▶ Exercise
Repeat the first line of the listing and each line after it, exactly, through the line containing "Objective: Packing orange".

== Material provided

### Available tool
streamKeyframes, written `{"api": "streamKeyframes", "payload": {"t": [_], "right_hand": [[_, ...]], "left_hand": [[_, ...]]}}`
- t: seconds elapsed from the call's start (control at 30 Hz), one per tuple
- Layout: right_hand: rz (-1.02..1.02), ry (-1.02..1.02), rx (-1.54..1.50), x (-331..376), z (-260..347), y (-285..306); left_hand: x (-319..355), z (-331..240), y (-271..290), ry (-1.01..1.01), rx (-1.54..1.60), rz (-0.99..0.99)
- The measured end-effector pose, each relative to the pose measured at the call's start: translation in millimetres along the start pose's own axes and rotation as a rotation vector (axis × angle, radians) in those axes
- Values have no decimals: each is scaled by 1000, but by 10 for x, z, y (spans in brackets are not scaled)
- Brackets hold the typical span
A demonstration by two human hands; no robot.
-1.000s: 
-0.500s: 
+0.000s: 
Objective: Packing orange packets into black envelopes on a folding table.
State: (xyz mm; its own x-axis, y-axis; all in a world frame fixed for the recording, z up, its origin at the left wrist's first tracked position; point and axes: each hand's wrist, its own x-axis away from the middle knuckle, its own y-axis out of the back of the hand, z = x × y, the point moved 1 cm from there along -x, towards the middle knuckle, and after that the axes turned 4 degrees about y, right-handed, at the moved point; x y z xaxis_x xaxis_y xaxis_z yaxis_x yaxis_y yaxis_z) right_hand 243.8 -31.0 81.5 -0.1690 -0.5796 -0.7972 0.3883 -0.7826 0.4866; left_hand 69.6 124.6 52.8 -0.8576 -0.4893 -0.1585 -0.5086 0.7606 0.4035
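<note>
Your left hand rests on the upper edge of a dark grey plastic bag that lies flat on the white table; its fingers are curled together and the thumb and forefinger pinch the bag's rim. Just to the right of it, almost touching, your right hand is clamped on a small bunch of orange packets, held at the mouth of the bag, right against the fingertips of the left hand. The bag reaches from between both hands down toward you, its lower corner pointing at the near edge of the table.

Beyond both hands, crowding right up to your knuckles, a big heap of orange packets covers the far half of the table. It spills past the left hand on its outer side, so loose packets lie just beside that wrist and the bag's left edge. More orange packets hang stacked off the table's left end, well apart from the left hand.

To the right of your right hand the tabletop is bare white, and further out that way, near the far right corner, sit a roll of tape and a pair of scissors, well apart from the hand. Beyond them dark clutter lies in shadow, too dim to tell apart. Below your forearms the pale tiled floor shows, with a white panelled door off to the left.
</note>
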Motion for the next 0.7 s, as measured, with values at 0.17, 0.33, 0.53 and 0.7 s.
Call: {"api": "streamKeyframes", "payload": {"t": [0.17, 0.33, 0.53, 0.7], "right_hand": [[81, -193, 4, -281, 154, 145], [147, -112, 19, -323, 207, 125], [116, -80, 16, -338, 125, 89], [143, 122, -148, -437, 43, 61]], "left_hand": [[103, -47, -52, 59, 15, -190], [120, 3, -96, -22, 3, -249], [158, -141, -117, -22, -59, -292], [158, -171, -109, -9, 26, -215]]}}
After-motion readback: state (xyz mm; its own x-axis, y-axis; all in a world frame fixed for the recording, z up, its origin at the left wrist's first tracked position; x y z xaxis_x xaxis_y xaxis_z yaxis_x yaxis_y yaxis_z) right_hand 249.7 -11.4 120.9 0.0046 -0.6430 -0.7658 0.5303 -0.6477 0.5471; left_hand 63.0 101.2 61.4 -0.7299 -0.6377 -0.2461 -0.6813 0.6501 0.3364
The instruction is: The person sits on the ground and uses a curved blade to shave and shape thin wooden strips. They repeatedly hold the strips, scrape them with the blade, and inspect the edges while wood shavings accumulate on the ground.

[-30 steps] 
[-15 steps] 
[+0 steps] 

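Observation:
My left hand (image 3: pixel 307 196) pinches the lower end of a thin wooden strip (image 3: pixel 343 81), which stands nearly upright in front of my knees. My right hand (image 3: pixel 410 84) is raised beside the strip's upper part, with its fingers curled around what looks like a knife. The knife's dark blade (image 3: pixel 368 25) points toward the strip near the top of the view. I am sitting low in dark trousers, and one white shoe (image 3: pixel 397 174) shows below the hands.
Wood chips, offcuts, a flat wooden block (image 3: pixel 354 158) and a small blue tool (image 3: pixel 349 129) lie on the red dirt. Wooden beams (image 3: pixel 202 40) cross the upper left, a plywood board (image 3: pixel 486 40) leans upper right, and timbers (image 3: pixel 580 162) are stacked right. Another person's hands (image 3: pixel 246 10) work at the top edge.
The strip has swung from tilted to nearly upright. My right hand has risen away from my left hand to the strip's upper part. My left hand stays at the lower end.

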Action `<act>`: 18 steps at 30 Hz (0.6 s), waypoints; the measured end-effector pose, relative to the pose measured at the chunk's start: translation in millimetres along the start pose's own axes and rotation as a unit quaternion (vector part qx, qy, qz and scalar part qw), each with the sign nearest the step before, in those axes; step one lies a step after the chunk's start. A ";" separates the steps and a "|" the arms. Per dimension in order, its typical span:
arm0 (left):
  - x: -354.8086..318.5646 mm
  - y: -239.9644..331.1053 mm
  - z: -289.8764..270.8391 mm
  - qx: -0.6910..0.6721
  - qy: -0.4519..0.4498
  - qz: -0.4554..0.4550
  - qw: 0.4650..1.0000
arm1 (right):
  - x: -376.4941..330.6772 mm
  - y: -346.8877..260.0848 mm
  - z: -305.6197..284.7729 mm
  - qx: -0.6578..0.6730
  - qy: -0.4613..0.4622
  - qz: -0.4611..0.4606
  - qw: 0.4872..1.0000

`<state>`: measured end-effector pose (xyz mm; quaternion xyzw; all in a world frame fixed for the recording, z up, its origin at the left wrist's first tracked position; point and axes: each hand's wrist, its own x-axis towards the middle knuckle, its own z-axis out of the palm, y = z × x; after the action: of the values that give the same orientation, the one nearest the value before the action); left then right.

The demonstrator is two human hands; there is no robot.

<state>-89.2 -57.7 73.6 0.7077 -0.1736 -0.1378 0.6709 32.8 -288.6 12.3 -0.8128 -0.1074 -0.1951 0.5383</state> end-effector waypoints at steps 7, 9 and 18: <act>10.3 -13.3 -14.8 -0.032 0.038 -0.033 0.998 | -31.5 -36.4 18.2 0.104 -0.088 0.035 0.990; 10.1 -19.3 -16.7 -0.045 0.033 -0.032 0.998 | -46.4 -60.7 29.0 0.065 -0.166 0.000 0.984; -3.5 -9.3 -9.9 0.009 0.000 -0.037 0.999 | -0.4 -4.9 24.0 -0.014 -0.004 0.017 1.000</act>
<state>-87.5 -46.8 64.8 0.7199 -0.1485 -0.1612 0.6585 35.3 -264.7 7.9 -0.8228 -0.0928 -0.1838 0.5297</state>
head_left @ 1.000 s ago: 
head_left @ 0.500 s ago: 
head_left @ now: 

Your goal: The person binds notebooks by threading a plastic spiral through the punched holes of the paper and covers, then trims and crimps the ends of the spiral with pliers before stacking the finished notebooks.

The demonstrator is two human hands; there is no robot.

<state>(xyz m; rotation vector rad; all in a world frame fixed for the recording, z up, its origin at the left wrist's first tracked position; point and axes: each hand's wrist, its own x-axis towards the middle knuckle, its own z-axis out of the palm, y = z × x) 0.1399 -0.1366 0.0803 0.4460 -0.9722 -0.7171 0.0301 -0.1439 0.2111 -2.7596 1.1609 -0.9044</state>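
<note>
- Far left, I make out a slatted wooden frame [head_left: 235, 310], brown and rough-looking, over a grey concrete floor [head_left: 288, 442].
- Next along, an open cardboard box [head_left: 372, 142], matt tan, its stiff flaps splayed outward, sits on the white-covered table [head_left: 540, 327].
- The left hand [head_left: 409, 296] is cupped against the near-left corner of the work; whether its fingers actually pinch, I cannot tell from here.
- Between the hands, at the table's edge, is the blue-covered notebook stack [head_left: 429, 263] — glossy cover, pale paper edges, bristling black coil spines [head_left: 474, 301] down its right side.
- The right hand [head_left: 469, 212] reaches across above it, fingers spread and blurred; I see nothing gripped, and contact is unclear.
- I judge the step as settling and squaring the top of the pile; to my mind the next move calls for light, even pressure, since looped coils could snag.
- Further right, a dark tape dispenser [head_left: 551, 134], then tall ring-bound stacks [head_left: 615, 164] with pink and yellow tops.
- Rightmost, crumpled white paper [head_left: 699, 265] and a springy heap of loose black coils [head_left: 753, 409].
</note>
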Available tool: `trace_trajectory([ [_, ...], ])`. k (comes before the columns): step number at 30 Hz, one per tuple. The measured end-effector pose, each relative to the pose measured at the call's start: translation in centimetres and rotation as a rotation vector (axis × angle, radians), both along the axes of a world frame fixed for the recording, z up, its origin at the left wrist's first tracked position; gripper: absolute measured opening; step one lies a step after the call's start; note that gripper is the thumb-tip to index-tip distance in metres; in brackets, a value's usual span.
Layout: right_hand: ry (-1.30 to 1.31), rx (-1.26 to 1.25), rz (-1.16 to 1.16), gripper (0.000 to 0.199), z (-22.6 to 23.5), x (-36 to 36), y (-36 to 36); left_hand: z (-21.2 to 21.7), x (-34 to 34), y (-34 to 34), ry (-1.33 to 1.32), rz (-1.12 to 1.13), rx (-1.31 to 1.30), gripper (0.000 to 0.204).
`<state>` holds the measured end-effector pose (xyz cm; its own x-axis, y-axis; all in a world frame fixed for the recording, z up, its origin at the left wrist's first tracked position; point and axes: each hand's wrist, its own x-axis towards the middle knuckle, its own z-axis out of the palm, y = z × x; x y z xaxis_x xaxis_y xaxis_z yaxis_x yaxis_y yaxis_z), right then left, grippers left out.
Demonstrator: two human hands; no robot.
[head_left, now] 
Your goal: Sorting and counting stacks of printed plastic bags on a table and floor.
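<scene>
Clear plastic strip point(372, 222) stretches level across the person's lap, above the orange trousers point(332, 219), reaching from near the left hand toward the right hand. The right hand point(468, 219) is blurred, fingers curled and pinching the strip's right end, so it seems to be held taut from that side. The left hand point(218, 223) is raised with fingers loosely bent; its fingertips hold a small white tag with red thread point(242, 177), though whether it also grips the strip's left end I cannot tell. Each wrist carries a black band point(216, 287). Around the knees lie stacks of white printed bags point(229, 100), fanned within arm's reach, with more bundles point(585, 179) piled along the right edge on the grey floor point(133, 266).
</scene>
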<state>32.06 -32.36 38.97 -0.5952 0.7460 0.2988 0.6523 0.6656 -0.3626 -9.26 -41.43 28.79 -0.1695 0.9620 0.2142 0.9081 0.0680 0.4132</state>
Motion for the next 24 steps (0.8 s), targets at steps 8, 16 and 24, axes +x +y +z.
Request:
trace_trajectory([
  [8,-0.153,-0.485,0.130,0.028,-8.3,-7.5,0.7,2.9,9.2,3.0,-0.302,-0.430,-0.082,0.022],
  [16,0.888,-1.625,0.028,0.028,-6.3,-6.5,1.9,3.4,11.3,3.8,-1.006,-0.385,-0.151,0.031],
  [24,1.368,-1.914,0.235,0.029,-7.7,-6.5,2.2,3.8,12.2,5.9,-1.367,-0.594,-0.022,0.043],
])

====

▶ Answer
### Available tool
streamKeyframes, written `{"api": "streamKeyframes", "payload": {"t": [_], "right_hand": [[_, ...]], "left_hand": [[_, ...]]}}`
- t: seconds elapsed from the call's start (control at 30 Hz), one per tuple
- Layout: right_hand: rz (-1.02..1.02), ry (-1.02..1.02), rx (-1.54..1.50), x (-331..376), z (-260..347), y (-285..306); left_hand: x (-319..355), z (-331..240), y (-271..290), ry (-1.01..1.01), rx (-1.54..1.60), rz (-0.99..0.99)
- The measured end-effector pose, each relative to the pose measured at the call's start: translation in millimetres along the start pose's own axes and rotation as a rotation vector (axis × angle, radians) in those axes
- Values have no decimals: each is scaled by 1000, but by 10 for x, z, y (spans in brackets are not scaled)
- Brackets hold the typical span
A demonstration by two human hands; no robot.
-1.000s: 
-0.500s: 
+0.000s: 
Objective: Packing orange packets into black envelopes on a folding table.

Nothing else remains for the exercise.